EXERCISE GOAL:
Each line of the entries below that includes "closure" belongs in your answer.
(INPUT MATERIAL begins)
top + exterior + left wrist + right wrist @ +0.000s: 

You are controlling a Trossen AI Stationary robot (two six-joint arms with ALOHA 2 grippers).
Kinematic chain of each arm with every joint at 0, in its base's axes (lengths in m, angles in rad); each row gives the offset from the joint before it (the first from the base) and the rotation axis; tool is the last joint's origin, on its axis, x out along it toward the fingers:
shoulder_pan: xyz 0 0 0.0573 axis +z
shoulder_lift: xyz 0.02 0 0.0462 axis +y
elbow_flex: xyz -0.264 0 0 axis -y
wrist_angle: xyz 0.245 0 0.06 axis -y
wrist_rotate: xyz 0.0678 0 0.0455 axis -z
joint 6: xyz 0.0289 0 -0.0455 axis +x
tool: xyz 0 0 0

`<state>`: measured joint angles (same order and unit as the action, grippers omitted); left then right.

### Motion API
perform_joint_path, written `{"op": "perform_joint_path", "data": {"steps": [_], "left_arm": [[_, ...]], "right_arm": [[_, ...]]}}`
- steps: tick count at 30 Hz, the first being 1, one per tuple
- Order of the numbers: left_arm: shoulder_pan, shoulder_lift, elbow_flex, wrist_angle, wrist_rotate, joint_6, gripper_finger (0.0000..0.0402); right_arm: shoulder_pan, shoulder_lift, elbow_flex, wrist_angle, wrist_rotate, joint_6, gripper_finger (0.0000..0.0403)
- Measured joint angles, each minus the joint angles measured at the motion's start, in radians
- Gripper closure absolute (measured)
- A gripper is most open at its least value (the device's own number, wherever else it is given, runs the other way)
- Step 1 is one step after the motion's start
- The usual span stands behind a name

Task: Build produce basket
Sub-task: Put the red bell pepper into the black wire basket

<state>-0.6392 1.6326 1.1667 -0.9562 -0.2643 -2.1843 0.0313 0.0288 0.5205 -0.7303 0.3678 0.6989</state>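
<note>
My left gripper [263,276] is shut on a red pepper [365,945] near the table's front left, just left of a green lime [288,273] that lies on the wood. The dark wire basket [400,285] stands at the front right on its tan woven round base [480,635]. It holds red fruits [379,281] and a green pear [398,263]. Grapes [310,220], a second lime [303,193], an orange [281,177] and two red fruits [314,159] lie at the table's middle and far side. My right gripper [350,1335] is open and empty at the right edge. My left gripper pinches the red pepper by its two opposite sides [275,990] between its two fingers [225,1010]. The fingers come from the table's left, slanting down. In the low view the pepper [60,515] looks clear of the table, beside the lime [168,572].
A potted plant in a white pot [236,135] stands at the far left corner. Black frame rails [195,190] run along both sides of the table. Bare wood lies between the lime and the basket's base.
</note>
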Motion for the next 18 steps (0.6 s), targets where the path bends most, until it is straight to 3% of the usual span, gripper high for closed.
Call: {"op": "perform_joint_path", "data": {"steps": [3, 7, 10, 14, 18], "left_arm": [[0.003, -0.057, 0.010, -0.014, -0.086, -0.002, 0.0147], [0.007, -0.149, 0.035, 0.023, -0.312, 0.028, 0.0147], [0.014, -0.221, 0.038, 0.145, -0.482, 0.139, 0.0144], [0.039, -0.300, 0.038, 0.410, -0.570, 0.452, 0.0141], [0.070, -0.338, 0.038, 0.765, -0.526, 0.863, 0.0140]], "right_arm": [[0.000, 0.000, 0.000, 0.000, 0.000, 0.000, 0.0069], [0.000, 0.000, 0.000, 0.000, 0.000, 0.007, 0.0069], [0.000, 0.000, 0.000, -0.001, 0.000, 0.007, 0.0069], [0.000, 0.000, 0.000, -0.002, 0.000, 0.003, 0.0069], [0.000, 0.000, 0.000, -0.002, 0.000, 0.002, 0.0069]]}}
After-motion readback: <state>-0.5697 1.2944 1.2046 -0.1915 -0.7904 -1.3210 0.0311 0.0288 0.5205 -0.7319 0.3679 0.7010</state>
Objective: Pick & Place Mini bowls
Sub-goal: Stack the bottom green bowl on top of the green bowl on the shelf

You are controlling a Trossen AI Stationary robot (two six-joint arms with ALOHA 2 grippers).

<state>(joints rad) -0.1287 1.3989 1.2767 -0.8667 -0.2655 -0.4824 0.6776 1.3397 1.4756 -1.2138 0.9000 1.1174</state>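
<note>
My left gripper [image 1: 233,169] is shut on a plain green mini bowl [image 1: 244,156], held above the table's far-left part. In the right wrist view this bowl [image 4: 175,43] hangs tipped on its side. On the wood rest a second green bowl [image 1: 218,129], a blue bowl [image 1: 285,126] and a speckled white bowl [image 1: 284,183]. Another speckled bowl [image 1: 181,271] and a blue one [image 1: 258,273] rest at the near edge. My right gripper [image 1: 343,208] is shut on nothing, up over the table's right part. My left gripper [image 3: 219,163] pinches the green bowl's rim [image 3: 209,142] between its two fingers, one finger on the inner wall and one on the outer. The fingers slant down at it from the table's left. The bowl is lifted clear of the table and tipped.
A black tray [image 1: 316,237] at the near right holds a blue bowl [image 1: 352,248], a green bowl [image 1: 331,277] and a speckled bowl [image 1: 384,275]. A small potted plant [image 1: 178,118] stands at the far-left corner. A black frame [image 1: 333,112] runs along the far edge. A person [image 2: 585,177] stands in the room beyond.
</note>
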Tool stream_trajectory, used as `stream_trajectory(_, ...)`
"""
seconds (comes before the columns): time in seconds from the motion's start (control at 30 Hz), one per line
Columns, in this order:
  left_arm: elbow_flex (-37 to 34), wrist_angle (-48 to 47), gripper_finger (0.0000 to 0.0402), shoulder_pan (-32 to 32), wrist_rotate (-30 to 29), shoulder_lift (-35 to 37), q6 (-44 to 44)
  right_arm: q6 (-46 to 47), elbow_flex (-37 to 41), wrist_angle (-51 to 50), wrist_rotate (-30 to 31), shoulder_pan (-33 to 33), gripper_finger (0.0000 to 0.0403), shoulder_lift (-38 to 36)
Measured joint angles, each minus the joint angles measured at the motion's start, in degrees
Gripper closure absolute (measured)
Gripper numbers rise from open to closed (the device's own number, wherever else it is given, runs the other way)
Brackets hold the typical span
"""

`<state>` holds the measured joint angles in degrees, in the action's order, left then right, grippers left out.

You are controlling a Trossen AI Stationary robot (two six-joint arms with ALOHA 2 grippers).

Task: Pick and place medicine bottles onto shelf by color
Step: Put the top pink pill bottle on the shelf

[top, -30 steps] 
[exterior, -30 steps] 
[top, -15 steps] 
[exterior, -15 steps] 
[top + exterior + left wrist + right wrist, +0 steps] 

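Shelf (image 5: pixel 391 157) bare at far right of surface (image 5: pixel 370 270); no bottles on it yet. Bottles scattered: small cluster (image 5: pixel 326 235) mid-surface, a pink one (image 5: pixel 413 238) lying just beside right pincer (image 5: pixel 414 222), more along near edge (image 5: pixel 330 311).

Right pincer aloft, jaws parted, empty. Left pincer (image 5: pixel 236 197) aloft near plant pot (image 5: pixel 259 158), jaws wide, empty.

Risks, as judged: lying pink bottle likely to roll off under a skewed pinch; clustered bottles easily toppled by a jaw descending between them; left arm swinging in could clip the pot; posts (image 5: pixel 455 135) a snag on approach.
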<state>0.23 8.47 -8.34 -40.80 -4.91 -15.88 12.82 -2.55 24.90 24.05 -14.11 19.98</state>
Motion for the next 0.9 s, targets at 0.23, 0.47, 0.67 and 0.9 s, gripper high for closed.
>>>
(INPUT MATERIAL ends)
TASK OUTPUT:
- Gripper closure absolute (measured)
Gripper closure absolute (measured)

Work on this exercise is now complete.